Work instruction | A copy is needed of each line in the records that has the word "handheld".

Excerpted records |
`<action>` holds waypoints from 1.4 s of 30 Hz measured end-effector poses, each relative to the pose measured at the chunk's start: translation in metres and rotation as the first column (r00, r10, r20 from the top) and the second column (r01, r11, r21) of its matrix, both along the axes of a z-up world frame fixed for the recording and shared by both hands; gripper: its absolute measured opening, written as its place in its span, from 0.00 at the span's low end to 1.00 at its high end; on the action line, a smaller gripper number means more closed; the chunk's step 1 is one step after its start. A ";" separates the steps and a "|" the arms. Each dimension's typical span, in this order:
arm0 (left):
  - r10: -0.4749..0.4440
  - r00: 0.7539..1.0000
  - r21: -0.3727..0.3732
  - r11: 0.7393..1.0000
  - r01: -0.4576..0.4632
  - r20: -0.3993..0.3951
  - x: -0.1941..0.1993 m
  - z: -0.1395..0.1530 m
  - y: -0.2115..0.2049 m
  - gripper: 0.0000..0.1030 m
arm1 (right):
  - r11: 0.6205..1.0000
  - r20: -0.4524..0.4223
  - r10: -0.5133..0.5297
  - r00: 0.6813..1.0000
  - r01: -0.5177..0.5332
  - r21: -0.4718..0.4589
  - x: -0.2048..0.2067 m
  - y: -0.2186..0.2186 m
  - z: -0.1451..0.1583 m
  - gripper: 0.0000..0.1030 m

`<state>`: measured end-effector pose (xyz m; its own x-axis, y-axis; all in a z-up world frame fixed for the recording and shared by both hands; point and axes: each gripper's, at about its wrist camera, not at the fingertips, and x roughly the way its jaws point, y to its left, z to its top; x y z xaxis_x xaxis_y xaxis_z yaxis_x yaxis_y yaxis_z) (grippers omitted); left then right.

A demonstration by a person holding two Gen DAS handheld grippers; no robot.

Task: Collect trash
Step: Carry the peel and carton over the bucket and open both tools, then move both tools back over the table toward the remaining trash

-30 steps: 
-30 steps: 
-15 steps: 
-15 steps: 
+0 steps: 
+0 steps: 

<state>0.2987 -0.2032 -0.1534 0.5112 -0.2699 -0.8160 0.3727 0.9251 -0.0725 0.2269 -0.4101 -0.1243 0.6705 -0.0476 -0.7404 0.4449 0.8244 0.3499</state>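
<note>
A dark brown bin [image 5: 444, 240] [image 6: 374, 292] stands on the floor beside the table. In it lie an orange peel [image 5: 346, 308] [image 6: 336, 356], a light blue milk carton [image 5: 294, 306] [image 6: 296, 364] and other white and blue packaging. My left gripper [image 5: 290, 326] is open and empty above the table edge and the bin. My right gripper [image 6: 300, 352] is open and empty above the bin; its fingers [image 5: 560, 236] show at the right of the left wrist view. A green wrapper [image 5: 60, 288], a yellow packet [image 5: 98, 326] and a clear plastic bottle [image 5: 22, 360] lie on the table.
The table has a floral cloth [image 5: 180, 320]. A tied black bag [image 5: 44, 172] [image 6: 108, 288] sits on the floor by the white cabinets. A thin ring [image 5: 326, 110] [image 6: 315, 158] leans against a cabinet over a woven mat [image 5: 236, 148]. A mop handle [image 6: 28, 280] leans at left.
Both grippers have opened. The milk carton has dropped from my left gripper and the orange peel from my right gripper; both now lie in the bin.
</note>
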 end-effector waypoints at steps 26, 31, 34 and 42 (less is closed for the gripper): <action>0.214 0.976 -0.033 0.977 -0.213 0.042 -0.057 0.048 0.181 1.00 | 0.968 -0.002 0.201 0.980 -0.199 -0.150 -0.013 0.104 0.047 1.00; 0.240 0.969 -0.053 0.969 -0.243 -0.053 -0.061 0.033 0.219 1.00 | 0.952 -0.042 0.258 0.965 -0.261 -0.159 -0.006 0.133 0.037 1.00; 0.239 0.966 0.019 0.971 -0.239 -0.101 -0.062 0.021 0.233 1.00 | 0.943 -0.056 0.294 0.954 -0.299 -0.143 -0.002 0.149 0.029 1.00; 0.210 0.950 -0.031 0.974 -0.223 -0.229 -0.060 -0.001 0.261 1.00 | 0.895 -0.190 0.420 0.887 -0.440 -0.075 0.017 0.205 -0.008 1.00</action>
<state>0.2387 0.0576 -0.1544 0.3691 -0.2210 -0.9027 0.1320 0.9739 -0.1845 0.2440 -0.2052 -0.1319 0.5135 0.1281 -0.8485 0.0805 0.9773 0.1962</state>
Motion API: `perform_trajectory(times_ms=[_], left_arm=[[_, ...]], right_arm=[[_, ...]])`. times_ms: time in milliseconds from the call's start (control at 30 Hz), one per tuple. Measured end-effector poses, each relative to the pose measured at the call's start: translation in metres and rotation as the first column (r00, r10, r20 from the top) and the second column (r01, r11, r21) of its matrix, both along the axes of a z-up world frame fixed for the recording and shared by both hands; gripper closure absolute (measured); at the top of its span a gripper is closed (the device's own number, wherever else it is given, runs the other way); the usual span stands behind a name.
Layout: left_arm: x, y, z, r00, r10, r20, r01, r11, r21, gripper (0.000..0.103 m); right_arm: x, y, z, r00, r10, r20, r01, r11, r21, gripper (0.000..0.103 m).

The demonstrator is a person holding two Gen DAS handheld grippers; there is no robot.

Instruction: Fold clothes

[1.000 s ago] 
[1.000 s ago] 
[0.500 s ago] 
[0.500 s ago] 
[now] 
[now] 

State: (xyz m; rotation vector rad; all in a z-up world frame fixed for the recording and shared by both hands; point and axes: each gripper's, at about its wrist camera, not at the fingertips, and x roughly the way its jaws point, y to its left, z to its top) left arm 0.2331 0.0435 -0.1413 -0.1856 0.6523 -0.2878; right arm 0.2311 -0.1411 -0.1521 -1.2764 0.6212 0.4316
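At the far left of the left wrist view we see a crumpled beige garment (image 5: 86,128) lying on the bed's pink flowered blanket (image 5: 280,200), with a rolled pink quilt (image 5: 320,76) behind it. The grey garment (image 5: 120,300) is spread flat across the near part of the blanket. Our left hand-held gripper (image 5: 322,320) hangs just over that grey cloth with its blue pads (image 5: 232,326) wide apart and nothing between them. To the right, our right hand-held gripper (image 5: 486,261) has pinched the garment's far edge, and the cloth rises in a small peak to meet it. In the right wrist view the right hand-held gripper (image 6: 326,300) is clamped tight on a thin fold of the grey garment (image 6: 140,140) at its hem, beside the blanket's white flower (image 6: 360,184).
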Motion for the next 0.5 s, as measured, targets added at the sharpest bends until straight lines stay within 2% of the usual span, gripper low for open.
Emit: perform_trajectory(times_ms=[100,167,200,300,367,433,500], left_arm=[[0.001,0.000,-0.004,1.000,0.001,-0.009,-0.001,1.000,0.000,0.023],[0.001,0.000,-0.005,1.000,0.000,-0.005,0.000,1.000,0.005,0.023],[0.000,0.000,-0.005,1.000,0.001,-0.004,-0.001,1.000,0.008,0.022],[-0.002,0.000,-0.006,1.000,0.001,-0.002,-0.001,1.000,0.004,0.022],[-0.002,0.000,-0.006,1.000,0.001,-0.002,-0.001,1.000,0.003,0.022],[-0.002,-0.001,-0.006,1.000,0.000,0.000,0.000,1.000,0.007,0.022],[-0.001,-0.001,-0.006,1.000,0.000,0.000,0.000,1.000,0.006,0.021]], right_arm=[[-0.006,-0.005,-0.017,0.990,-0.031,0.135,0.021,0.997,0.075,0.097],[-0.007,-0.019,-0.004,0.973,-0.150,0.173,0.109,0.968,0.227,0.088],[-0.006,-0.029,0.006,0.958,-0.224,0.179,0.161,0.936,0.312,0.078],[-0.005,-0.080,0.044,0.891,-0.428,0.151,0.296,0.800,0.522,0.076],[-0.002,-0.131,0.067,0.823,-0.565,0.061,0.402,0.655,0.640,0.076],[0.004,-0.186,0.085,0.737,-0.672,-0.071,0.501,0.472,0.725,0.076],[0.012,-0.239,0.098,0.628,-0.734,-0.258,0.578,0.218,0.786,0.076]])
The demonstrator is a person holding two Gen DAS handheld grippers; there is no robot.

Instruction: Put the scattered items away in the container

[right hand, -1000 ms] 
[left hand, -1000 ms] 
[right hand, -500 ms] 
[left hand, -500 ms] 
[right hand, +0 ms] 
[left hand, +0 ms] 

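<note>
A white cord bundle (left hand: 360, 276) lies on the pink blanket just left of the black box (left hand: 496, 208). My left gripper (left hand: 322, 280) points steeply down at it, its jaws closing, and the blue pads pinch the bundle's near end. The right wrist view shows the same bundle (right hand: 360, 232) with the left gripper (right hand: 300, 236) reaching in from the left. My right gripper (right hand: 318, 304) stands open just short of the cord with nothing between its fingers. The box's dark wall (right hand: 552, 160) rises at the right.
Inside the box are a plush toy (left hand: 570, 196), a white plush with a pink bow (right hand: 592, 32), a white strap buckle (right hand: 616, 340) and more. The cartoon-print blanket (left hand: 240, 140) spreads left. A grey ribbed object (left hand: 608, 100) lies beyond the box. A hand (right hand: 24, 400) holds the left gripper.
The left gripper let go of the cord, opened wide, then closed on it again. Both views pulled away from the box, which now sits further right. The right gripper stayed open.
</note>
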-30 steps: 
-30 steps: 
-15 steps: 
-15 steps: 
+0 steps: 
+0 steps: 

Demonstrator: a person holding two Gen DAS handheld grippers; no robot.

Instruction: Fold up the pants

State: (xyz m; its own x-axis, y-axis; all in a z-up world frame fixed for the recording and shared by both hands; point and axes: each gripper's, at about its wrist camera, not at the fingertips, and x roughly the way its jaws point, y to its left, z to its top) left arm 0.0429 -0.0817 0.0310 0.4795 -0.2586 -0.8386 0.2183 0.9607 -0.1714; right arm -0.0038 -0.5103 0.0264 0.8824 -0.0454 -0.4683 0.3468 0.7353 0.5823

Result |
A demonstration by a person holding two Gen DAS handheld grippers; no robot.
The demonstrator is a person holding two Gen DAS handheld grippers; there is no robot.
The demonstrator is a person holding two Gen DAS handheld grippers; there is no robot.
Demonstrator: a person holding two Gen DAS handheld grippers; no robot.

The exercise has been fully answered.